I'll get to the geometry of this in just a moment, but right now let's dig in and think about what this means computationally. Taking the dot product between $\vec{\mathbf{p}}$ and $\vec{\mathbf{u}}$ will give

(\text{something}) \cdot x + (\text{something}) \cdot y + (\text{something}) \cdot z

Those somethings are the coordinates of $\vec{\mathbf{p}}$ . When you compute the determinant on the right, you can organize it to look like

(v_2 w_3 - v_3 w_2) \cdot x + (v_3 w_1 - v_1 w_3) \cdot y + (v_1 w_2 - v_2 w_1) \cdot z

This shows what those "somethings" are, and hence what the coordinates of the vector $\mathbf{p}$ are.

So the answers to what those "somethings" are will give the coordinates of the vector $\vec{\mathbf{p}}$ that we're looking for.

But this should feel very familiar to anyone who's actually worked through a cross product computation before: Collecting the constant terms that are multiplied by $x$ , $y$ and $z$ like this is no different from plugging in the symbols $\hat{\imath}$ , $\hat{\jmath}$ and $\hat{k}$ , and seeing which coefficients aggregate on each of these terms.
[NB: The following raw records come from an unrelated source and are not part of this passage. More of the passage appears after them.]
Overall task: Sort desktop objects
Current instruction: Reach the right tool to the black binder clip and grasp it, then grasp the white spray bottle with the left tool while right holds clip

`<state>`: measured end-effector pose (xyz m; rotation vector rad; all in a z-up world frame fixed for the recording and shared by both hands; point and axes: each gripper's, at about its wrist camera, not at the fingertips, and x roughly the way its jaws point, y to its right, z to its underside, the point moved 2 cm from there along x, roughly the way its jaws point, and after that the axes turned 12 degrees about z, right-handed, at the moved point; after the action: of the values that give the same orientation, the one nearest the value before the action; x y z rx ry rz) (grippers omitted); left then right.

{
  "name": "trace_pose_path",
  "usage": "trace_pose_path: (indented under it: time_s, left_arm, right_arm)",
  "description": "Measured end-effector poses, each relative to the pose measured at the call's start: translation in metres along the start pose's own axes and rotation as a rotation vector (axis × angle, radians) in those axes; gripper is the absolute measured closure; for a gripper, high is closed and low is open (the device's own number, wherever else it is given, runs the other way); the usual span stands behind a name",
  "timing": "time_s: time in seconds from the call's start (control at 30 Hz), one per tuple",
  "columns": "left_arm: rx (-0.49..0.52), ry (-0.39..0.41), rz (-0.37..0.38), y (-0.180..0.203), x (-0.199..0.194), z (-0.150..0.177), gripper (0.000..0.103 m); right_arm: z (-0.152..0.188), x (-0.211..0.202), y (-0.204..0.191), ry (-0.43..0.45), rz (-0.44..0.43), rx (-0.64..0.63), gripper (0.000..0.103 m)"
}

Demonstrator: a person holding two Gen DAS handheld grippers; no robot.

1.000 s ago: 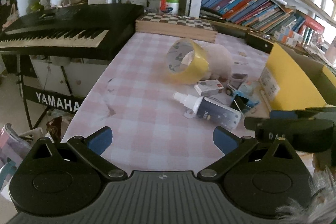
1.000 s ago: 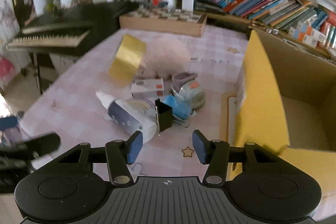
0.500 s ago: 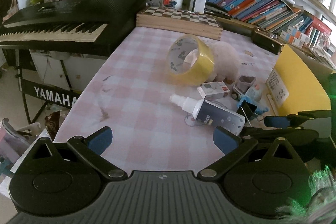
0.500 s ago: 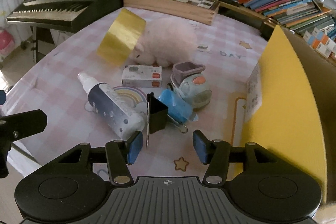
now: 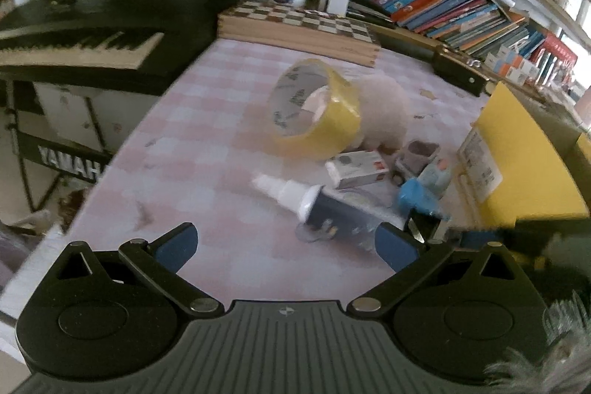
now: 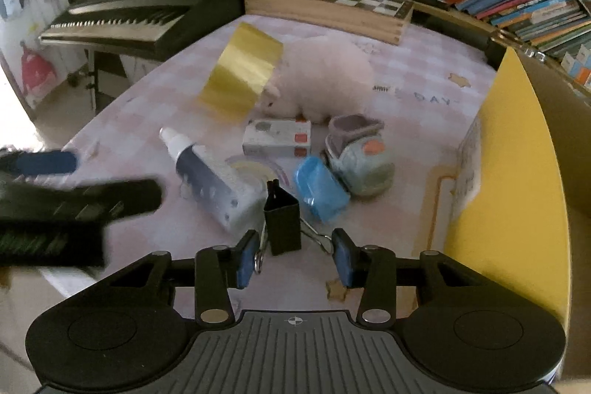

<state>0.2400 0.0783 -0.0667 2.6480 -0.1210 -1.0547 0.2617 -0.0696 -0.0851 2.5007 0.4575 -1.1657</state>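
Note:
A black binder clip stands on the pink checked table between my right gripper's open fingers, its wire handles near both pads. Behind it lie a spray bottle, a blue case, a small white box, a toy truck, a yellow tape roll and a pink plush. My left gripper is open and empty, hovering before the spray bottle and tape roll.
A yellow cardboard box stands open at the right. A wooden chessboard case lies at the table's back. A black keyboard stands left of the table. Bookshelves line the back wall.
My right gripper has moved forward and down until its open fingers straddle the binder clip. My left gripper has come closer to the spray bottle.

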Motion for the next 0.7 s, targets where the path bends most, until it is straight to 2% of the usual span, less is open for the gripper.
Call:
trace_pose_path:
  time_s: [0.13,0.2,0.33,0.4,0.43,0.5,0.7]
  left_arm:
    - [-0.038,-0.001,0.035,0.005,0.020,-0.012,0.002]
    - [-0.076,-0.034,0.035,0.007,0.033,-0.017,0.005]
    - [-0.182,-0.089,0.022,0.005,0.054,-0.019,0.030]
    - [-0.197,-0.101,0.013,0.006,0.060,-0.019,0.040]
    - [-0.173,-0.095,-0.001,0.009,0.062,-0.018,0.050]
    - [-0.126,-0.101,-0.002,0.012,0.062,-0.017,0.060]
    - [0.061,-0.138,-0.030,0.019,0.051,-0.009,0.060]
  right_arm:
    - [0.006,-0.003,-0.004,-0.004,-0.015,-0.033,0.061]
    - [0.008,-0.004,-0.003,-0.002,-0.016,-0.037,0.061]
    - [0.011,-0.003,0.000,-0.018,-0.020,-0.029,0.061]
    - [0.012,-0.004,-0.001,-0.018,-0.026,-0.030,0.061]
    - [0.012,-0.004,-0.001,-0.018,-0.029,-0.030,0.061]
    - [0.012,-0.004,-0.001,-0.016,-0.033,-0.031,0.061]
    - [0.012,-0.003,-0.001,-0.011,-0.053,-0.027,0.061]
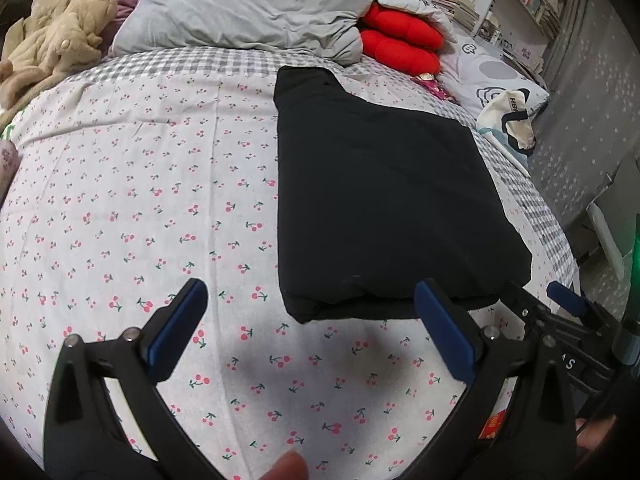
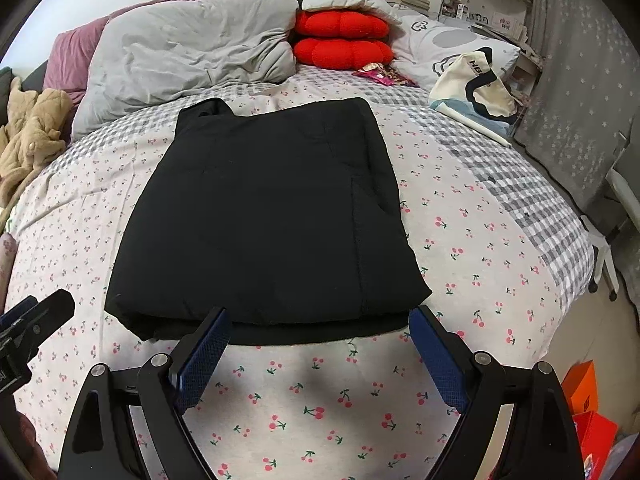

It's just that plugging in $\hat{\imath}$ , $\hat{\jmath}$ and $\hat{k}$ is a way of signaling that we should interpret these three coefficients as coordinates of a vector.

In other words, this funky computation can be thought of as the answer to a certain question: "What vector $\vec{\mathbf{p}}$ has the special property that when you take a dot product between $\vec{\mathbf{p}}$ and $\vec{\mathbf{u}}$ , it gives the same result as plugging in $\vec{\mathbf{u}}$ to the first column of a matrix whose other two columns have the coordinates of $\vec{\mathbf{v}}$ and $\vec{\mathbf{w}}$ , then computing the determinant?"

Now for the cool part, which ties this all together with the geometric understanding of the cross product I showed earlier. Let's ask that same question again, but this time we're going to try to answer it geometrically, instead of computationally: "What 3d vector $\vec{\mathbf{p}}$ has the property that when you take a dot product between $\vec{\mathbf{p}}$ and some other vector $\vec{\mathbf{u}}$ , it gives the same value as if you took the signed volume of the parallelepiped defined by this vector $\vec{\mathbf{u}}$ along with $\vec{\mathbf{v}}$ and $\vec{\mathbf{w}}$ ?"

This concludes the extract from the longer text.